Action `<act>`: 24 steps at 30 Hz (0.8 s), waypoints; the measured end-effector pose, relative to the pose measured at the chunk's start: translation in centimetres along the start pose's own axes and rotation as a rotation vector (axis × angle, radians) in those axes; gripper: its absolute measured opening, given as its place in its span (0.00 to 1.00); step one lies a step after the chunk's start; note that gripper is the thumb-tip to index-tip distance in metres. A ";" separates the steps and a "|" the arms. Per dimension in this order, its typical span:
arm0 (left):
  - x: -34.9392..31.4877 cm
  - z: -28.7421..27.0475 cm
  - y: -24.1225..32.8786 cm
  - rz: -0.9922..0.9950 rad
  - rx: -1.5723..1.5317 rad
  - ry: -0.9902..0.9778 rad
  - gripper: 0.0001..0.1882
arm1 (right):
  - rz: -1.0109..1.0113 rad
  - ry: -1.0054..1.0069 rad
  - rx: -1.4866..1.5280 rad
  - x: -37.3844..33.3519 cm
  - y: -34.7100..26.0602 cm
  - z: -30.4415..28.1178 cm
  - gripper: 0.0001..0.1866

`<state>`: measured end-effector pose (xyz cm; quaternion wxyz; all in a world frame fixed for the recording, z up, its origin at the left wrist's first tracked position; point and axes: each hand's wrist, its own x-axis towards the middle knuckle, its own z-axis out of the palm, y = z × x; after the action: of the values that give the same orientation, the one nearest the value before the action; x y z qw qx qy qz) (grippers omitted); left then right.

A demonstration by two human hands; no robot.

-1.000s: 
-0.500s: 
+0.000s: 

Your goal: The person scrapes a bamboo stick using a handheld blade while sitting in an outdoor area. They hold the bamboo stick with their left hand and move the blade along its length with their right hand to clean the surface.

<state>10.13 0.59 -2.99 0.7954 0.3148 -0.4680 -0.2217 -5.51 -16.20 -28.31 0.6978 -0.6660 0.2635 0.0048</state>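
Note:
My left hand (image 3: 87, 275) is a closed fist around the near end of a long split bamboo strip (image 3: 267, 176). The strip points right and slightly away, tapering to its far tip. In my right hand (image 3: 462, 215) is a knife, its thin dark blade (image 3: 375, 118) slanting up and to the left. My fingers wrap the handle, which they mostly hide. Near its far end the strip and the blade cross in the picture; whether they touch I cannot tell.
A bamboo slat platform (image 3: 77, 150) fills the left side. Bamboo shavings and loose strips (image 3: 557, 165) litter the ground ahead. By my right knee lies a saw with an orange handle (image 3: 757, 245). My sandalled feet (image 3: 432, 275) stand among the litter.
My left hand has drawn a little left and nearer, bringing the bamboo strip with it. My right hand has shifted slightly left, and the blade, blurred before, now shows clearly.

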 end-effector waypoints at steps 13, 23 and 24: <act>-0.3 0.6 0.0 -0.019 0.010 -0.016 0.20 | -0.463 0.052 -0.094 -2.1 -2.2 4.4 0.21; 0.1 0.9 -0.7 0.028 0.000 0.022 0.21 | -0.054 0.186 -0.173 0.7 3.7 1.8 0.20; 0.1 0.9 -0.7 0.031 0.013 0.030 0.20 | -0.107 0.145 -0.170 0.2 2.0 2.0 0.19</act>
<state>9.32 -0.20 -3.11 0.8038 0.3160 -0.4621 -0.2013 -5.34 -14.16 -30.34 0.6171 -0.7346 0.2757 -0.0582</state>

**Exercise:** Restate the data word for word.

**Response below:**
Action `<act>`: 24 steps at 30 Hz (0.8 s), waypoints; the measured end-effector pose, relative to the pose measured at the chunk's start: translation in centimetres along the start pose's own axes and rotation as a rotation vector (axis × angle, radians) in those axes; gripper: its absolute measured opening, given as its place in its span (0.00 to 1.00); step one lies a step after the chunk's start; note that gripper is the thumb-tip to index-tip distance in metres. A ";" separates the steps and a "|" the arms. Per dimension in this order, its typical span:
arm0 (left):
  - x: -34.9392..31.4877 cm
  - z: -28.7421..27.0475 cm
  - y: -24.1225..32.8786 cm
  - rz: -0.9922..0.9950 rad
  - rx: -1.5723..1.5317 rad
  - ry: -0.9902..0.9778 rad
  - gripper: 0.0001..0.1882
arm1 (right):
  - rz: -1.0109..1.0113 rad
  - ry: -1.0054..1.0069 rad
  - rx: -1.4866..1.5280 rad
  - x: -37.3844..33.3519 cm
  - y: -34.7100..26.0602 cm
  - z: -30.4415..28.1178 cm
  - gripper: 0.0001..0.1866

`<state>`: measured end-effector pose (xyz cm; quaternion wxyz; all in a world frame fixed for the recording, z up, its origin at the left wrist's first tracked position; point and axes: each hand's wrist, its own x-axis towards the middle knuckle, its own z-axis out of the palm, y = z × x; after the action: of the values that give the same orientation, the one nearest the value before the action; x y z qw qx qy qz) (grippers omitted); left then right.

A demonstration by two human hands; no robot.

-1.000s: 
-0.500s: 
+0.000s: 

Your goal: The person scrapes a bamboo stick using a handheld blade while sitting in an outdoor area. They hold the bamboo stick with their left hand and move the blade along its length with their right hand to clean the surface.

<state>10.13 0.59 -2.99 0.7954 0.3148 -0.4680 -0.2217 -5.51 -16.20 -28.31 0.6978 -0.6660 0.2635 0.0048</state>
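Note:
My left hand (image 3: 87, 275) is a closed fist around the near end of a long split bamboo strip (image 3: 267, 176). The strip points right and slightly away, tapering to its far tip. In my right hand (image 3: 462, 215) is a knife, its thin dark blade (image 3: 375, 118) slanting up and to the left. My fingers wrap the handle, which they mostly hide. Near its far end the strip and the blade cross in the picture; whether they touch I cannot tell.
A bamboo slat platform (image 3: 77, 150) fills the left side. Bamboo shavings and loose strips (image 3: 557, 165) litter the ground ahead. By my right knee lies a saw with an orange handle (image 3: 757, 245). My sandalled feet (image 3: 432, 275) stand among the litter.
My left hand has drawn a little left and nearer, bringing the bamboo strip with it. My right hand has shifted slightly left, and the blade, blurred before, now shows clearly.
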
 end-effector waypoints at steps 13, 23 and 24: <act>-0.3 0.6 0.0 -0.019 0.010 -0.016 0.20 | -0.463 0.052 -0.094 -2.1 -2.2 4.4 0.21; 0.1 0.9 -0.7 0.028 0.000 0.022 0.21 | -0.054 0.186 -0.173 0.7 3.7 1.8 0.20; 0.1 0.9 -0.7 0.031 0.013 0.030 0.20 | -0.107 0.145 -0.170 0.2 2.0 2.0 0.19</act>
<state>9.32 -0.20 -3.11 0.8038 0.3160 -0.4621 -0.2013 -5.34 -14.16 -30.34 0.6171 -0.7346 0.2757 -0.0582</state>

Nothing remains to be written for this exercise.